India has the natural resources to build an energy system based on clean energy technologies. What is needed is the will to undertake wartime mobilisation to create a low-carbon energy economy and achieve energy autonomy, feels G.M. Pillai, Director-General, World Institute of Sustainable Energy, Pune.

India has made rapid economic progress in the last decade. Our current GDP is $1,103 billion, making India the 12th largest economy in the world. With 9.4 per cent growth in GDP in 2006-07, India is one of the fastest growing economies. Energy is the basic engine of economic growth. Growth of electricity generation in India has been phenomenal. From a miniscule 1,360 mw in 1947, installed capacity for electricity generation grew to 132,330 mw at the end of the 10th Five-Year Plan i.e. by March 31, 2007. Out of this, 65 per cent is thermal, 26 per cent hydro, 6 per cent renewable power and 3 per cent nuclear. With accelerated economic growth and increasing population, we are facing serious peaking capacity shortage. Capacity addition is also falling short with achievement in the 10th Plan being only 50 per cent of the target. The inability to achieve targets is not just a case of laggard implementation or red-tape. There are real and serious resource constraints too.

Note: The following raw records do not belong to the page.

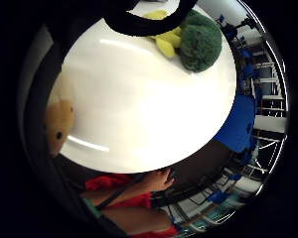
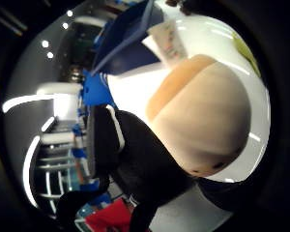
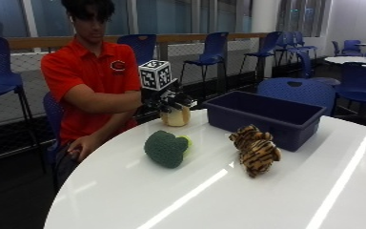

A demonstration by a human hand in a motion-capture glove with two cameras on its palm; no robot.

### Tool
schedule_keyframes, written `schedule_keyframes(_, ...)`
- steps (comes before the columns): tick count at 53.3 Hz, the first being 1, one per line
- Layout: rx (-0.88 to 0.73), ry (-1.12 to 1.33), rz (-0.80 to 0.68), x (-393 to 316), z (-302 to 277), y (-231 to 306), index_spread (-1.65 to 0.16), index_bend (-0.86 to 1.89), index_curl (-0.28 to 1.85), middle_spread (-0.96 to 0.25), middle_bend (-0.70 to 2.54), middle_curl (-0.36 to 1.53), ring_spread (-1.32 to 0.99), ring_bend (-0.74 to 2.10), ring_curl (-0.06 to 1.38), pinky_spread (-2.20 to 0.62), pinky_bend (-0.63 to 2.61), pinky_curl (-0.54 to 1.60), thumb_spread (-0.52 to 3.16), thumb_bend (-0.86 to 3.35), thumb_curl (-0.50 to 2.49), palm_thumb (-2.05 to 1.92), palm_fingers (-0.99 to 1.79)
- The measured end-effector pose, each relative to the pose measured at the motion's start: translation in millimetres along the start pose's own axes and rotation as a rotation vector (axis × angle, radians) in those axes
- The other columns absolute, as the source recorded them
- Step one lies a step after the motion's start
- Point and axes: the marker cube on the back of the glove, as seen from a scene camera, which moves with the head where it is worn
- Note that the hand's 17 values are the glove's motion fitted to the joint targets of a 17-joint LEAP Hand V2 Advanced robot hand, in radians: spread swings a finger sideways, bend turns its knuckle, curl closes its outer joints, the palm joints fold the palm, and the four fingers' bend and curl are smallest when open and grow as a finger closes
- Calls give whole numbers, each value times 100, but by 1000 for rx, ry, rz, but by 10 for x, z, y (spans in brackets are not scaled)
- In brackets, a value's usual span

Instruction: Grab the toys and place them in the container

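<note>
**Gloved hand gripping a tan plush toy beside the bin**

Across the round white surface [image 3: 246,191], the task's things are sitting in a loose row. Largest of them, the dark blue container [image 3: 269,117] is standing toward the far edge, open side up, in front of a blue chair [image 3: 297,90]. Just in front of the container's near wall, a striped tiger plush [image 3: 255,149] is lying almost against it. Nearer the person, a green broccoli plush [image 3: 166,148] with a yellow-green stem is resting apart from the tiger.

At the far edge, beside the container's end wall, the right hand [image 3: 170,99] is reaching over a small tan plush toy [image 3: 176,116]. Its fingers are curling down around the top of that toy, which is standing at or just above the surface; whether it is touching cannot be told. Seen from the thumb side of the palm, the tan toy [image 2: 203,121] is filling much of the view, so it is close against the palm.

The person's bare hand [image 3: 83,145] is resting low on their lap, below the surface's rim.
</note>
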Motion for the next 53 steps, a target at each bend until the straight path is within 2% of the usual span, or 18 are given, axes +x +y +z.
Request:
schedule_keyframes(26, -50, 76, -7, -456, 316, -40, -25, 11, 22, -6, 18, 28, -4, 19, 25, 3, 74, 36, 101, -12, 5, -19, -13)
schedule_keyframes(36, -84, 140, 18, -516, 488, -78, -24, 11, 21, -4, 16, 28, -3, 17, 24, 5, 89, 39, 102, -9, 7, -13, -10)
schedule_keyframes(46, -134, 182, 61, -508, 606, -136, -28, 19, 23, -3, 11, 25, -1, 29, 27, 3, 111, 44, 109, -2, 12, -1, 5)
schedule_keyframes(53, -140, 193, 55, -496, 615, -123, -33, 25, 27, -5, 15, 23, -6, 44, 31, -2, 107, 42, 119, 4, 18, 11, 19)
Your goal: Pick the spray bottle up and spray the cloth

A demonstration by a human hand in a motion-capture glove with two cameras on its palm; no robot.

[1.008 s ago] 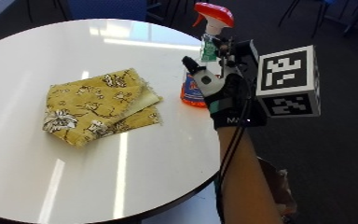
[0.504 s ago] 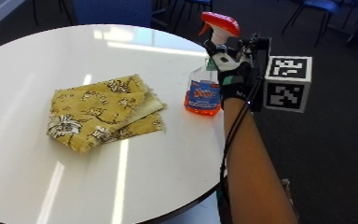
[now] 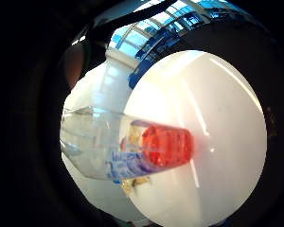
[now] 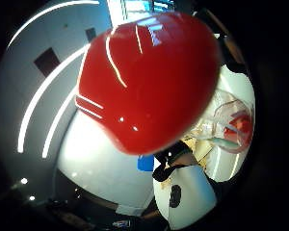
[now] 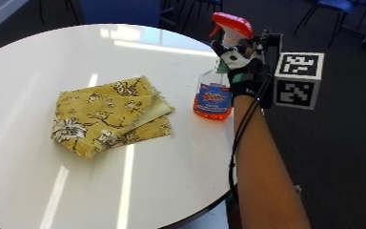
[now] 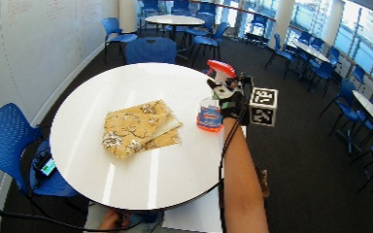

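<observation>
A clear spray bottle (image 5: 213, 98) with a red trigger head, a blue label and orange liquid stands upright at the right edge of the round white table (image 5: 75, 57). My gloved right hand (image 5: 249, 76) grips its neck just under the head, coming from the right. I cannot tell whether its base touches the table. The red head (image 4: 144, 77) fills the thumb side palm view, and the bottle's body (image 3: 132, 151) runs across the little finger side view. A folded yellow floral cloth (image 5: 110, 114) lies flat to the left of the bottle, apart from it. In the wide view the bottle (image 6: 210, 116), hand (image 6: 230, 99) and cloth (image 6: 141, 127) stand the same way.
The table's rim (image 6: 154, 206) curves close by the bottle on the right. Blue chairs stand at the table's far side (image 6: 149, 51) and left side (image 6: 8, 141). More tables (image 6: 174, 19) and chairs fill the room behind.
The outside view has shifted. My hand keeps its hold on the bottle's neck, and more of the bottle's body shows below it than one second ago. The cloth lies as before.
</observation>
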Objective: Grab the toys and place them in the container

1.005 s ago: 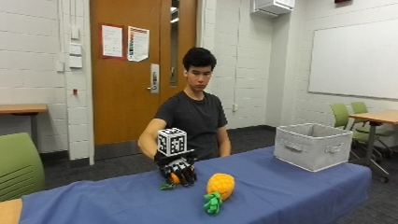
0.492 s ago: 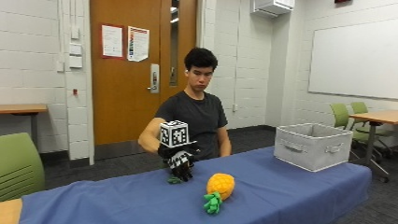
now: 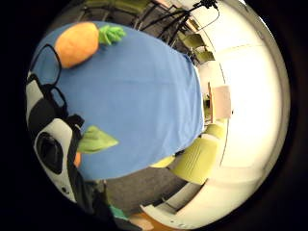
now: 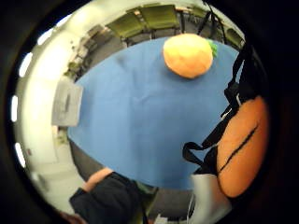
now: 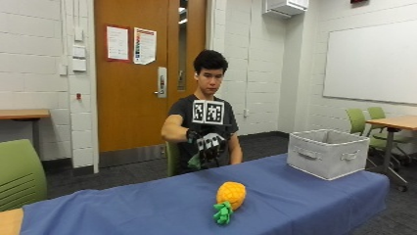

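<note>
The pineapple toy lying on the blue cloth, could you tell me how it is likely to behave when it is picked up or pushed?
The pineapple toy looks like plush, so it is probably soft and light for its size. Its rounded body lies on its side on the blue tablecloth, so a push may roll it a little. The green leaves look floppy; a grip round the body seems safer.

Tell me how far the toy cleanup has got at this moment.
Nothing shows as done: no toy is visible inside the grey fabric container. In hand: the black-gloved right hand holds an orange plush toy with green leaves above the table. Left: dropping it in, then the plush pineapple toy lying on the blue tablecloth.
</note>
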### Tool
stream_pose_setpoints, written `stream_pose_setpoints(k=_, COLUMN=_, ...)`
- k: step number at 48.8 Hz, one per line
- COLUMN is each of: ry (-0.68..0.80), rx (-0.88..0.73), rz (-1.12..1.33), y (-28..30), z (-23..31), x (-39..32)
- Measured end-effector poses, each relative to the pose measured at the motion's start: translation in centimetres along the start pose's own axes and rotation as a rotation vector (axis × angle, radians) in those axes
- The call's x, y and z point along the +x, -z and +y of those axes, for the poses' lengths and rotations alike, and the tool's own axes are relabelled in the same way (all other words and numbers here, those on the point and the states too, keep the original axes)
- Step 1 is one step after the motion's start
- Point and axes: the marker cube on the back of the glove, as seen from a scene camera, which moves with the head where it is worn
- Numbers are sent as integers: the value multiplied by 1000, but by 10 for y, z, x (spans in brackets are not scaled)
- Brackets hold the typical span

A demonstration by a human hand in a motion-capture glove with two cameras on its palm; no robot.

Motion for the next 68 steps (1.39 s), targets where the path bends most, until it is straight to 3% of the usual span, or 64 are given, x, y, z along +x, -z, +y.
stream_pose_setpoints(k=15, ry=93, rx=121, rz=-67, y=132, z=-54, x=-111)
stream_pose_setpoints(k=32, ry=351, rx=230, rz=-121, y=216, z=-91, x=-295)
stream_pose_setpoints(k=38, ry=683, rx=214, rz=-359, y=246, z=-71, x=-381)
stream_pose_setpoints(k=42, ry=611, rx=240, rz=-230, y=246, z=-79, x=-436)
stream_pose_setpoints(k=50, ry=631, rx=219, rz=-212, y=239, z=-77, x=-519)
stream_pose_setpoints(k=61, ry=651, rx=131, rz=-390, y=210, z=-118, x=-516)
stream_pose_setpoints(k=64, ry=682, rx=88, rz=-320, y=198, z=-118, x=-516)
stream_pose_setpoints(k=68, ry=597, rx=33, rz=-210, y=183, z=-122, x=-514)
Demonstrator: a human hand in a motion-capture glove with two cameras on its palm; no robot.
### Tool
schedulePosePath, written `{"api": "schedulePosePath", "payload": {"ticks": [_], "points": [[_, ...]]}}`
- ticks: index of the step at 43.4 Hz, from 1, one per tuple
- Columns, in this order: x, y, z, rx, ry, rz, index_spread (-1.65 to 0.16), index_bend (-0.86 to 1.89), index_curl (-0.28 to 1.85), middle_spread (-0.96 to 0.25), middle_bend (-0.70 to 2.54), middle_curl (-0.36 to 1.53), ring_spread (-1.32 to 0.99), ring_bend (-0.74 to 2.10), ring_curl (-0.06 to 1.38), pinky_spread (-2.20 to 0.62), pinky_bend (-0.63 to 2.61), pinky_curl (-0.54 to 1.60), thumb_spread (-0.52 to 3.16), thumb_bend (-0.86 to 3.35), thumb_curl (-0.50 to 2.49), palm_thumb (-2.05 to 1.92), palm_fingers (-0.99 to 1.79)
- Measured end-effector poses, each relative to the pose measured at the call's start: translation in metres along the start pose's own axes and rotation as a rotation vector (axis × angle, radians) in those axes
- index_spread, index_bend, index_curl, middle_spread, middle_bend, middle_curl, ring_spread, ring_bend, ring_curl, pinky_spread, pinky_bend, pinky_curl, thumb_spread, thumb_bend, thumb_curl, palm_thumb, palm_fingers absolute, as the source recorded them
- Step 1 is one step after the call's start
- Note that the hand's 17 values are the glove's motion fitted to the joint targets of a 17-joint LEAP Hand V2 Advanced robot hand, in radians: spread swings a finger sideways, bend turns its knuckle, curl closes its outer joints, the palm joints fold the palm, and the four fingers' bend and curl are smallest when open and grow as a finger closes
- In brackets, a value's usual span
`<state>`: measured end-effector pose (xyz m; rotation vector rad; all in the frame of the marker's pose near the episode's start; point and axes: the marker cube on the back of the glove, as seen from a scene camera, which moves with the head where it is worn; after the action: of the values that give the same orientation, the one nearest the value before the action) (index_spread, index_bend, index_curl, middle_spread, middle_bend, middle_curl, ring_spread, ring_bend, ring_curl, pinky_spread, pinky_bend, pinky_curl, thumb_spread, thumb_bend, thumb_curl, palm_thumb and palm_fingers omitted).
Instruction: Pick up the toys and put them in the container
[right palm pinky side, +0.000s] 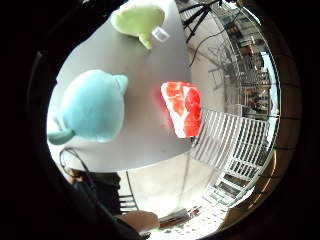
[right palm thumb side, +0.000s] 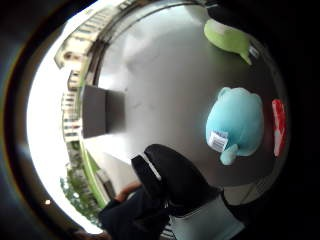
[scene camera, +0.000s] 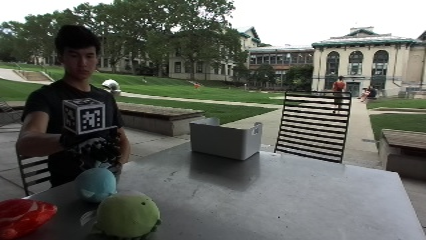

Worldwide, there is a major transition under way in the energy sector. It is happening due to the following three major reasons:
1. A decline in fossil fuel availability, their predicted gradual extinction in the next few decades, and the resultant price volatility due to demand-supply gap.
2. The need to drastically cut global emissions for mitigating climate change.
3. The need for energy autonomy.
The world is in the throes of a paradigm shift towards sustainability. Innovation is the key for transitioning towards a sustainable energy economy. The developed world has taken heed and is abuzz with innovative initiatives to herald change. 'The State of the World 2008' report published recently by Worldwatch Institute says: "We come away from this project with a strong sense that something large, perhaps even revolutionary, is struggling to be born… much innovation has been unleashed by the wave of concern about climate change that has broken across the world in the past year…" Policymakers, researchers, entrepreneurs, venture capitalists, business leaders and the civil society are innovating to design the architecture of a new world. At the core of this is a transition to clean energy technologies.

Global transition
Many developed and some developing countries have laws facilitating an accelerated transition to a clean energy economy. Many of them have also introduced eco-taxes, feebates (a combination of fees and rebates to promote clean technology), congestion pricing in cities etc. China, in 2006, enacted a Renewable Energy Law which has transformed the sector. Sweden is another good example of a country innovating at a fast pace. The country charged a fee on power plants in the early 1990s for emitting nitrogen oxide and redistributed the revenues to least polluting plants. In 2006, a special commission appointed by the Swedish government recommended a plan for making Sweden oil-free by 2020. Australia pledged early in 2007 to ban incandescent light bulbs before 2010 and replace them with CFLs and LEDs. The US and Europe are developing renewable technologies at breakneck speed. Even the oil exporting countries in the Gulf have begun the transition to renewables.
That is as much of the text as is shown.